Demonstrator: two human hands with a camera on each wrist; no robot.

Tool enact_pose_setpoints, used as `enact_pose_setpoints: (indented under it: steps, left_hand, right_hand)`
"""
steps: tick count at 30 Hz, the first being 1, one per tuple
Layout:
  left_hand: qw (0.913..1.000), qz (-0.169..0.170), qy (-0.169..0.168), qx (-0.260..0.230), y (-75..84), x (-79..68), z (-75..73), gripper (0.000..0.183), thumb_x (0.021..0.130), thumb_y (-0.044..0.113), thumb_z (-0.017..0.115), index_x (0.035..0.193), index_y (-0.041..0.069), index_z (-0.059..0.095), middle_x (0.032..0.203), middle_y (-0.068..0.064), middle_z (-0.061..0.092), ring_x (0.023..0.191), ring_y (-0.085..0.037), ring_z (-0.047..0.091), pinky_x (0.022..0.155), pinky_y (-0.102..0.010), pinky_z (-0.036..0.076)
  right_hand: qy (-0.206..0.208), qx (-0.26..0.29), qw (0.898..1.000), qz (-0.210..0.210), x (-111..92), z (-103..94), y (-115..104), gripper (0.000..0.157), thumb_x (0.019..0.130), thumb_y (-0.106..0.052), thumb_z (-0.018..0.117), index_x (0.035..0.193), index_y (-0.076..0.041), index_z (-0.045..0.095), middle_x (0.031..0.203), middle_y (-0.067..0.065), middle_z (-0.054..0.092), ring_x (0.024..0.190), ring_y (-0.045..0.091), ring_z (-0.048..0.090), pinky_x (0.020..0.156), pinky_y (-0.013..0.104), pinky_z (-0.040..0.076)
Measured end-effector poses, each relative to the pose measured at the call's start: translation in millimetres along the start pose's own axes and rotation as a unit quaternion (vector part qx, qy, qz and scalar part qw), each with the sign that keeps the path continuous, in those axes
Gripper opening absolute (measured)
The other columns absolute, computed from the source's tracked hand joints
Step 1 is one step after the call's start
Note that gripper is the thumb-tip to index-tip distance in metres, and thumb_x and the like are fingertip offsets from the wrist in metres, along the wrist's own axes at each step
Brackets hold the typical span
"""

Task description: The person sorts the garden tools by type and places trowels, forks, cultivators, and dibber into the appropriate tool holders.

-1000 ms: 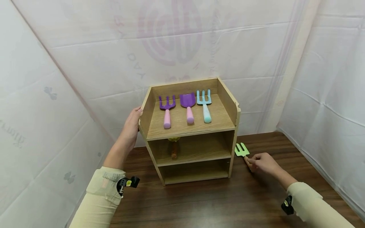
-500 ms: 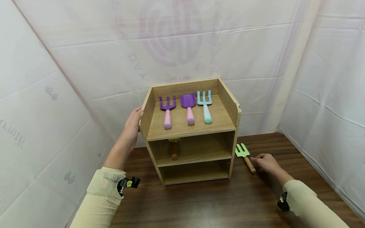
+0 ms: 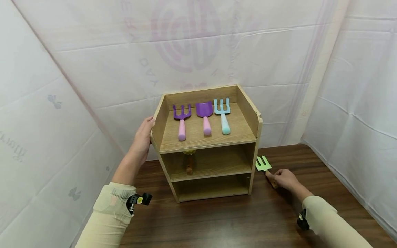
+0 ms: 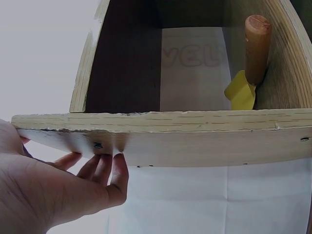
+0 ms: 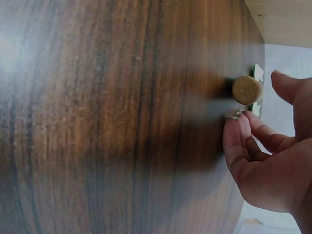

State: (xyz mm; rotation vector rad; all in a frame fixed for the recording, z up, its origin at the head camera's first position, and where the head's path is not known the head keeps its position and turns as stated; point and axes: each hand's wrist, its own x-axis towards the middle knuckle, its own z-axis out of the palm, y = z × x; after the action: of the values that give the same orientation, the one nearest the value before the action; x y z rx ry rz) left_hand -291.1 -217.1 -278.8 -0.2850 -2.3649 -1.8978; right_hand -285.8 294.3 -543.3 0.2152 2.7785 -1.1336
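My left hand (image 3: 143,137) holds the left side panel of a wooden shelf unit (image 3: 206,146). In the left wrist view, bent fingertips (image 4: 119,163) touch the panel's outer face; the thumb is mostly hidden. My right hand (image 3: 286,179) is over a small green garden fork (image 3: 263,163) on the table, hiding part of its wooden handle. Seen from the right wrist, the handle's round end (image 5: 246,90) faces the camera. Fingertips are beside it at table level, while the thumb (image 5: 285,87) stands slightly off it.
On the top shelf lie a purple fork (image 3: 182,113), a purple shovel (image 3: 204,109) and a light-blue fork (image 3: 222,110). The middle shelf holds a yellow tool (image 4: 241,92) with a wooden handle. Whitish sheets (image 3: 108,69) hang behind the dark wooden table (image 3: 217,224).
My right hand drew back to the right, uncovering the green fork's handle, then came back over it. The left hand and the shelf unit have kept their place.
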Motion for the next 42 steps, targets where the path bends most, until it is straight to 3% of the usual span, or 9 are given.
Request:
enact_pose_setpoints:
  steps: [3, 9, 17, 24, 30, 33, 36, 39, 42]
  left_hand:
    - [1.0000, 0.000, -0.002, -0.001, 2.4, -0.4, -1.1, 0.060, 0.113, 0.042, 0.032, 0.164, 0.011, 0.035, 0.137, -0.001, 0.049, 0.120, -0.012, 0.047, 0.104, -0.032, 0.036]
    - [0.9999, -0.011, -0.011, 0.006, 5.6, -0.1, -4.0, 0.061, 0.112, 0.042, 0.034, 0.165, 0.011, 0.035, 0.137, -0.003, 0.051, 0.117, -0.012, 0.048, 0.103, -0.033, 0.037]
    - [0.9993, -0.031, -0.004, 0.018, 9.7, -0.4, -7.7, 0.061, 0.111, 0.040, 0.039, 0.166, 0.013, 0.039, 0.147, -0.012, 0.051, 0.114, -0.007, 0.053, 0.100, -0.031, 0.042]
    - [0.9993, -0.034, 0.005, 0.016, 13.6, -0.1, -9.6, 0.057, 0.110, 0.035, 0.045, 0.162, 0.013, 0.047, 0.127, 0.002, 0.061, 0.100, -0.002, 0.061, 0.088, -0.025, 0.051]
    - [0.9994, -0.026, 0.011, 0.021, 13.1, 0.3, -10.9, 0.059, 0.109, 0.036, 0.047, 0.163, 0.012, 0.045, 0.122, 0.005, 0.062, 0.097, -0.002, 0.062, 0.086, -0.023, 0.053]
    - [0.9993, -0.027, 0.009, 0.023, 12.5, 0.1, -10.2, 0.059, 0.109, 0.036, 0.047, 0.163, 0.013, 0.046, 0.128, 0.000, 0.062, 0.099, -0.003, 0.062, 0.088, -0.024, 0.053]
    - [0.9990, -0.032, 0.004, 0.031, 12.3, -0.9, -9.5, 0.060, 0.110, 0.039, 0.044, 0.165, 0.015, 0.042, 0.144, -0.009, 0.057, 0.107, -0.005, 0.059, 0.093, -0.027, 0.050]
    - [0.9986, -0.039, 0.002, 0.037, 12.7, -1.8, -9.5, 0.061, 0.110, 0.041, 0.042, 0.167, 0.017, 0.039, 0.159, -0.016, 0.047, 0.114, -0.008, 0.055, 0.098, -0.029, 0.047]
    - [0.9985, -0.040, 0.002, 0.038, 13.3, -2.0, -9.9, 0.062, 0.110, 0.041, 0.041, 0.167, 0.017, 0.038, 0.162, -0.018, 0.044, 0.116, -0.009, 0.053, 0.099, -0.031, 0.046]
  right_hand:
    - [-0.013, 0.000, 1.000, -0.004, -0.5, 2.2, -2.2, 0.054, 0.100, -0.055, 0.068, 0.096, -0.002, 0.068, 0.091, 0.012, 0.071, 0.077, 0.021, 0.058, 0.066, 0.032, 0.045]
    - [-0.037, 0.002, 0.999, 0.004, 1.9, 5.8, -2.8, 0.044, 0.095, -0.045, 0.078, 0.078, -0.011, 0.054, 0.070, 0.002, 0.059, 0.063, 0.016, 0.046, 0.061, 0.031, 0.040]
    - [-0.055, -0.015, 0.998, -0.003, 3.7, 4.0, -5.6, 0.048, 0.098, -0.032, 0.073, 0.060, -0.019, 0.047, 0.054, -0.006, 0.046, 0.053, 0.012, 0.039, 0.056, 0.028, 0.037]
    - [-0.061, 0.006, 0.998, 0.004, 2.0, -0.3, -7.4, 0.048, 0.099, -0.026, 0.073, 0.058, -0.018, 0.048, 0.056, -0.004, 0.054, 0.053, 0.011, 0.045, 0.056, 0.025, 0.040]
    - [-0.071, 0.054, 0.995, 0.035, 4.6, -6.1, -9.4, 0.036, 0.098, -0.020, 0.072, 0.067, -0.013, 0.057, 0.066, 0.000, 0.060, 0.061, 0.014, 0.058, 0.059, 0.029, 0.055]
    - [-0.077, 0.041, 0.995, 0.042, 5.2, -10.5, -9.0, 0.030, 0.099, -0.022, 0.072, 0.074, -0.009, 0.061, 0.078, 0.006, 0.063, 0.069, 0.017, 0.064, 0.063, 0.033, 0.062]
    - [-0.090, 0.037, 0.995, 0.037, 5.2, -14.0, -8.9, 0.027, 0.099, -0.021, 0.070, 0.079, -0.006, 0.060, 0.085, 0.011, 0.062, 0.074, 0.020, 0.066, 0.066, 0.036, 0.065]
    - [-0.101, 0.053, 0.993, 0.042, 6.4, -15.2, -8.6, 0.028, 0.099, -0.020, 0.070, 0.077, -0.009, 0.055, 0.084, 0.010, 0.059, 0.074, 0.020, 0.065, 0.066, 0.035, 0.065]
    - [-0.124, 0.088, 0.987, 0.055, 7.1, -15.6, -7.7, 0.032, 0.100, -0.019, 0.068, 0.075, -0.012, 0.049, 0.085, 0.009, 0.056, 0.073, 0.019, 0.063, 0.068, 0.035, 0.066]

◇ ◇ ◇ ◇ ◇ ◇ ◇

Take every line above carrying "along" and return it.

EXERCISE SOLUTION:
Measured end-effector poses, each relative to the pose measured at the call's start: translation in millimetres along the start pose's own axes and rotation as a unit quaternion (vector part qx, qy, qz and scalar part qw), each with the sign that keeps the path continuous, in those axes
Note that gripper is the thumb-tip to index-tip distance in metres, and thumb_x and the like are fingertip offsets from the wrist in metres, along the wrist's own axes at each step

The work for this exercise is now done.